*DIRECTIONS*. Could you restate every line of the data word for word?

*PROVIDED MATERIAL*.
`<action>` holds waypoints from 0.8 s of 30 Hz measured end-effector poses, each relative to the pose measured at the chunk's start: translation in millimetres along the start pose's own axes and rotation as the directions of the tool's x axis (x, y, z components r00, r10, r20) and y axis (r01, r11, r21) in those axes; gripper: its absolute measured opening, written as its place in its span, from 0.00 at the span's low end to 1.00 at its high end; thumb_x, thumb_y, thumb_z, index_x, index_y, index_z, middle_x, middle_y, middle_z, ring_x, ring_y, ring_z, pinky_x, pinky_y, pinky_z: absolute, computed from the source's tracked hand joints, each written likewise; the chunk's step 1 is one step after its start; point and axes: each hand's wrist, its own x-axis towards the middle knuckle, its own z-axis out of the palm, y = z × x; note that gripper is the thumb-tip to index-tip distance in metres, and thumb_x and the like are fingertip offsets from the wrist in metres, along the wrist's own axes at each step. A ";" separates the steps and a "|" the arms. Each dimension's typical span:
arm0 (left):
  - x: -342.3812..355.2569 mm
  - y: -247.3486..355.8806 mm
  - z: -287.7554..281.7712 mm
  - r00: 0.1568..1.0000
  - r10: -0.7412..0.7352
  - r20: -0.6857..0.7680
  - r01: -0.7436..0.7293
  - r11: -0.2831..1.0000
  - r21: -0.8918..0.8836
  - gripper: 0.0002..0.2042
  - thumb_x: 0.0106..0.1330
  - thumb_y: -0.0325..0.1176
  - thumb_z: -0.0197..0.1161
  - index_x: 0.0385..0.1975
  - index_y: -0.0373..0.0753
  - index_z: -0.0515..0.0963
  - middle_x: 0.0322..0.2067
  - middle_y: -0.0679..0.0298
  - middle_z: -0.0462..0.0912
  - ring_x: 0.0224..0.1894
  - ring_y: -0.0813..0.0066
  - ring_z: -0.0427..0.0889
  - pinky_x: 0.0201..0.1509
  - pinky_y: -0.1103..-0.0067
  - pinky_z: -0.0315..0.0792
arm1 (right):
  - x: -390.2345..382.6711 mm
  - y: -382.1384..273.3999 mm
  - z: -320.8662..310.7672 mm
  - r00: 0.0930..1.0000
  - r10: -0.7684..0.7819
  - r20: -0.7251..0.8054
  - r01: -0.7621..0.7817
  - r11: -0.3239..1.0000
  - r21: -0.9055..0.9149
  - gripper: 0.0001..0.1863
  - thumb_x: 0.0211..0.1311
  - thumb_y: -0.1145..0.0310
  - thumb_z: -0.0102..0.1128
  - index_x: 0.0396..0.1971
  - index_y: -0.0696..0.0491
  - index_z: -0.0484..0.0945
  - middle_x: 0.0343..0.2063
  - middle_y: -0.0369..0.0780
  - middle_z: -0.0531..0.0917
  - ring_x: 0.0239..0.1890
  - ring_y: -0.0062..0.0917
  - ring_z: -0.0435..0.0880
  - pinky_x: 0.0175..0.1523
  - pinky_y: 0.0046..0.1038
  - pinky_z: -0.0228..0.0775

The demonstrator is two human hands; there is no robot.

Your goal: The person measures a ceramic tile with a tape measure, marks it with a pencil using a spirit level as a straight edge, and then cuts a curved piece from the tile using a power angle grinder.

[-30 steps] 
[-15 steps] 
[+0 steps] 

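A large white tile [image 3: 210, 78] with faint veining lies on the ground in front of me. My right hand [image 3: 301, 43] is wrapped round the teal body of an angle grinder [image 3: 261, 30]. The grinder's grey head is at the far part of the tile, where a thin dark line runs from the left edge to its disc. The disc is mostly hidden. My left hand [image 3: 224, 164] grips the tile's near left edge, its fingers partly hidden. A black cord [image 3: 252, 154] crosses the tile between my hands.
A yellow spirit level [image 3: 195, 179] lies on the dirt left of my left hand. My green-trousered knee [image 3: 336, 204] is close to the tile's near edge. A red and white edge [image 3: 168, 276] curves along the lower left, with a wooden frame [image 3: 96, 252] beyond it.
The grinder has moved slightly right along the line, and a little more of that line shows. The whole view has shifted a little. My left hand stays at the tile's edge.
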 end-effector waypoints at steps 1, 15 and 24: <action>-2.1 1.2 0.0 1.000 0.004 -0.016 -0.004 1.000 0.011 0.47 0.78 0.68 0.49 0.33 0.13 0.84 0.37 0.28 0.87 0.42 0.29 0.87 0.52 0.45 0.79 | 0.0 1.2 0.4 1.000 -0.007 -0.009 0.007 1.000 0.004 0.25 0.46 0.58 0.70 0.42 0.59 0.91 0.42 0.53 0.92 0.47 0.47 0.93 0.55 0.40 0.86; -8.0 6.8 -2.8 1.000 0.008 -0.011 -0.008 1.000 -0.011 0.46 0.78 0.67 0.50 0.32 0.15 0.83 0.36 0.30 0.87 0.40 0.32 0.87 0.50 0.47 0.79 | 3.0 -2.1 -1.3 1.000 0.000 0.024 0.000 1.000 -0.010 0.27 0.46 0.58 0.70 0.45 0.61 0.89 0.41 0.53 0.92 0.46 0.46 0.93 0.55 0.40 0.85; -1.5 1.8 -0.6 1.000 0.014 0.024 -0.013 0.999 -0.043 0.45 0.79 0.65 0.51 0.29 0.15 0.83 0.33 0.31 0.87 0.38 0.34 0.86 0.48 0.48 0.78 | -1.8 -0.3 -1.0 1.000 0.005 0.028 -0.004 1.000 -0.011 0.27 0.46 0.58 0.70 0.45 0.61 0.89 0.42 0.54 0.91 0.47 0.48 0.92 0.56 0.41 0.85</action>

*TASK ANSWER*.
`<action>` holds waypoints from 0.8 s of 30 Hz measured end-effector poses, each relative to the pose measured at the chunk's start: translation in millimetres along the start pose's own axes and rotation as the directions of the tool's x axis (x, y, z components r00, r10, r20) and y axis (r01, r11, r21) in those axes; gripper: its absolute measured opening, written as its place in its span, from 0.00 at the span's low end to 1.00 at its high end; thumb_x, thumb_y, thumb_z, index_x, index_y, index_z, middle_x, middle_y, middle_z, ring_x, ring_y, ring_z, pinky_x, pinky_y, pinky_z: absolute, computed from the source's tracked hand joints, each written likewise; the chunk's step 1 is one step after its start; point and axes: each hand's wrist, its own x-axis towards the middle knuckle, its own z-axis out of the palm, y = z × x; note that gripper is the thumb-tip to index-tip distance in metres, and thumb_x and the like are fingertip offsets from the wrist in metres, along the wrist's own axes at each step. A ";" separates the steps and a "|" the arms. Each dimension's typical span:
arm0 (left):
  - x: -342.3812..355.2569 mm
  - y: -247.3486..355.8806 mm
  - z: -287.7554..281.7712 mm
  - r00: 0.1568..1.0000
  - r10: -0.7412..0.7352
  - r20: -0.6857..0.7680
  - r01: -0.7436..0.7293
  - r11: -0.2831..1.0000
  - r21: -0.8918..0.8836
  - gripper: 0.0002..0.2042
  - thumb_x: 0.0106..0.1330
  - thumb_y: -0.0325..0.1176
  - thumb_z: -0.0197..0.1161
  - index_x: 0.0385..0.1975
  - index_y: -0.0373..0.0753
  - index_z: -0.0515..0.0963
  - middle_x: 0.0322..0.2067
  - middle_y: -0.0679..0.0298
  - middle_z: -0.0462..0.0912
  - ring_x: 0.0224..0.1894
  - ring_y: -0.0813..0.0066
  - ring_z: -0.0427..0.0889
  - pinky_x: 0.0201..0.1509
  - pinky_y: -0.1103..-0.0067
  - pinky_z: -0.0315..0.0792
arm1 (right):
  - x: -390.2345..382.6711 mm
  - y: -382.1384..273.3999 mm
  - z: -320.8662..310.7672 mm
  - r00: 0.0930..1.0000
  - r10: -0.7684..0.7819
  - r20: -0.7251..0.8054
  - r01: -0.7621..0.7817
  - r11: -0.3239..1.0000
  - r21: -0.9055..0.9149
  - gripper: 0.0001..0.1863
  - thumb_x: 0.0211..0.1311
  - thumb_y: -0.1145..0.0310
  - thumb_z: -0.0102..0.1128
  - index_x: 0.0396..0.1971
  - index_y: -0.0696..0.0491
  - index_z: -0.0484..0.0945
  - middle_x: 0.0343..0.2063
  - middle_y: -0.0369..0.0780
  - middle_z: -0.0531..0.0917
  - ring_x: 0.0239..0.1890
  - ring_y: -0.0062..0.0917
  - ring_z: -0.0435..0.0880
  - pinky_x: 0.0175..0.1523
  - pinky_y: 0.0046..0.1038
  - pinky_z: -0.0228..0.0775

The demonstrator is two human hands; there is no robot.

Your goal: The person measures a ceramic tile with a tape measure, marks it with a pencil using a spirit level as a straight edge, and then cuts a curved piece from the tile using a power angle grinder.

[-30 steps] 
[-15 steps] 
[+0 steps] 

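A large white tile [image 3: 210, 78] with faint veining lies on the ground in front of me. My right hand [image 3: 301, 43] is wrapped round the teal body of an angle grinder [image 3: 261, 30]. The grinder's grey head is at the far part of the tile, where a thin dark line runs from the left edge to its disc. The disc is mostly hidden. My left hand [image 3: 224, 164] grips the tile's near left edge, its fingers partly hidden. A black cord [image 3: 252, 154] crosses the tile between my hands.
A yellow spirit level [image 3: 195, 179] lies on the dirt left of my left hand. My green-trousered knee [image 3: 336, 204] is close to the tile's near edge. A red and white edge [image 3: 168, 276] curves along the lower left, with a wooden frame [image 3: 96, 252] beyond it.
The grinder has moved slightly right along the line, and a little more of that line shows. The whole view has shifted a little. My left hand stays at the tile's edge.
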 end-effector waypoints at steps 1, 15 and 24: <action>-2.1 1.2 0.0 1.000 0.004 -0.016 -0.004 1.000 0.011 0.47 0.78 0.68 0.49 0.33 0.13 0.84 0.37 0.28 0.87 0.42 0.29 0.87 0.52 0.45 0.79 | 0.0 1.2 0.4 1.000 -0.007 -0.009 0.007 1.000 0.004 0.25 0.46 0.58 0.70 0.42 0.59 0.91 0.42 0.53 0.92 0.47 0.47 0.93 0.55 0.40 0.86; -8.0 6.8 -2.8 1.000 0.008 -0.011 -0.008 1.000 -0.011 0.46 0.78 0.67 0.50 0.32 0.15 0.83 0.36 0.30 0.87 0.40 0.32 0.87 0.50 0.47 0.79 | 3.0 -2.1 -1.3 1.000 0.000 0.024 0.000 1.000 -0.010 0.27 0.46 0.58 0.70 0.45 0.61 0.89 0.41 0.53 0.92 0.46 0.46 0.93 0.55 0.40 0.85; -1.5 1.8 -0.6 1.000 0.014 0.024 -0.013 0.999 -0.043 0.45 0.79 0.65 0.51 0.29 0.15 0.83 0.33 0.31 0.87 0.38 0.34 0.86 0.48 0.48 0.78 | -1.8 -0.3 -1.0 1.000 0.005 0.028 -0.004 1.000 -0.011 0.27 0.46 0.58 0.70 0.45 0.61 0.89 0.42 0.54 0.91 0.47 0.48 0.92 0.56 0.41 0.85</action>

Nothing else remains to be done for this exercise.